CVB-BW-54 was used for the bioassay. At 10 days post-inoculation (dpi), inoculation with C. amaranticolor and C. quinoa produced chlorotic spots on inoculated leaves. CVB induced local NSs on inoculated leaves of N. glutinosa and N. tabacum cv. Samsun at 3 dpi (Table 2). Systemic infections were observed on inoculated chrysanthemum at 30 dpi, with yellowing on the upper leaves. Two tobacco plants, N. benthamiana and N. tabacum cv. Xanthi, exhibited mosaic symptoms and malformation of newly developed young leaves at 7–10 dpi. Inoculated P. × hybrida showed systemic mosaic symptoms with malformation on the upper leaves at 21 dpi (Table 2).
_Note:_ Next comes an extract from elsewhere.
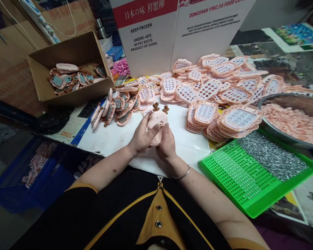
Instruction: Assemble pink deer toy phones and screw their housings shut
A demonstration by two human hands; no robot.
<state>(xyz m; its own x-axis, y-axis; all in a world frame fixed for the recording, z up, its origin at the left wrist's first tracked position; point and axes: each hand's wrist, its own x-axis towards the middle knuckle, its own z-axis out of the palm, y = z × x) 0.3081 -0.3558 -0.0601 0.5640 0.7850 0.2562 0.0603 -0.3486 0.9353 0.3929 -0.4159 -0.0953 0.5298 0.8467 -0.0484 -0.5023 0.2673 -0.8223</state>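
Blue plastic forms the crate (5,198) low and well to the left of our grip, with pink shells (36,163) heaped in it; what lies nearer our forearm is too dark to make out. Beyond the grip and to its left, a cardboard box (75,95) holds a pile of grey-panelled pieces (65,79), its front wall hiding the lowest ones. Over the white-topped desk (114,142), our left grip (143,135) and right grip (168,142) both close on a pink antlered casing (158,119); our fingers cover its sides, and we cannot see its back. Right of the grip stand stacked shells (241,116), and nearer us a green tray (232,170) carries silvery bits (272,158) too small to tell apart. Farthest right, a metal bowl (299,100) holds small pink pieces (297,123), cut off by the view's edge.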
Four LAMP primers were designed: FIP, BIP, F3 and B3 (Table 1). The positions where LAMP primers anneal to the CVB genome, and the corresponding sequence, are illustrated in Figure 4. FIP and BIP primers were prepared at 16 μM stock concentration and F3 and B3 primers at 8 μM stock concentration.

Figure 4

The results show detection of a ladder pattern of LAMP products with incubation at 60 min for all tested temperatures (60 °C, 63 °C, 65 °C and 68 °C) (Figure 5A). Then, incubation times of 30 min, 45 min and 60 min for incubation at 65 °C were tested according to the manufacturer's recommendation. The results revealed that LAMP products were detected with incubation at 65 °C for 45 min and 60 min (Figure 5B). Based on the highest intensity of LAMP products, the optimal condition for CVB detection was incubation at 65 °C for 45 min. In all cases, the positive LAMP results consistently showed a colour change from pink to yellow, whereas the negative results consistently remained pink (Figures 5A and 5B).

Figure 5

The LOD of LAMP for CVB plasmid was up to 100 fg (10⁻⁹) (Figure 6A), which is 10⁶ times higher compared to RT-PCR. The LOD of RT-PCR was up to 10⁻³ of diluted plasmid (1 ng) (Figure 6B). Colourimetric observation showed corresponding results with gel electrophoresis, whereby the colour of LAMP reactions of undiluted plasmid and plasmid diluted from 10⁻¹ to 10⁻⁹ changed from pink to yellow, while the negative sample and plasmid diluted at 10⁻¹⁰ remained pink (Figure 6A).

Figure 6

To assess cross-reactivity, LAMP reaction using the LAMP primers designed in this study was performed at the optimal condition (incubation at 65 °C for 45 min) with other viruses and viroids. The results show that the LAMP product was observed only in the CVB lane and not in other lanes corresponding to non-CVB viruses and viroids, with corresponding colourimetric results (Figure 7A).

Figure 7

Ten chrysanthemum samples were newly collected and used to test the efficacy of colourimetric RT-LAMP in CVB detection. The results showed that four samples were positive for CVB based on the observation of LAMP products analysed by gel electrophoresis and the colour change from pink to yellow of RT-LAMP reactions (Figure 7B, lanes 2, 4, 6 and 10). The negative results of RT-LAMP reactions remained pink (Figure 7B, lanes 1, 3, 5 and 7–9). RT-PCR was used to detect CVB compared to colourimetric RT-LAMP and showed the same results, detecting PCR products with 621 bp of CVB from four LAMP-positive samples (Figure 7C, lanes 2, 4, 6 and 10). According to the colourimetric evaluation of RT-LAMP results of CVB detection, in which 4 of 10 newly collected chrysanthemum samples were positive, the PDI of CVB in chrysanthemum of Thailand was recalculated as 5% (6/120 samples).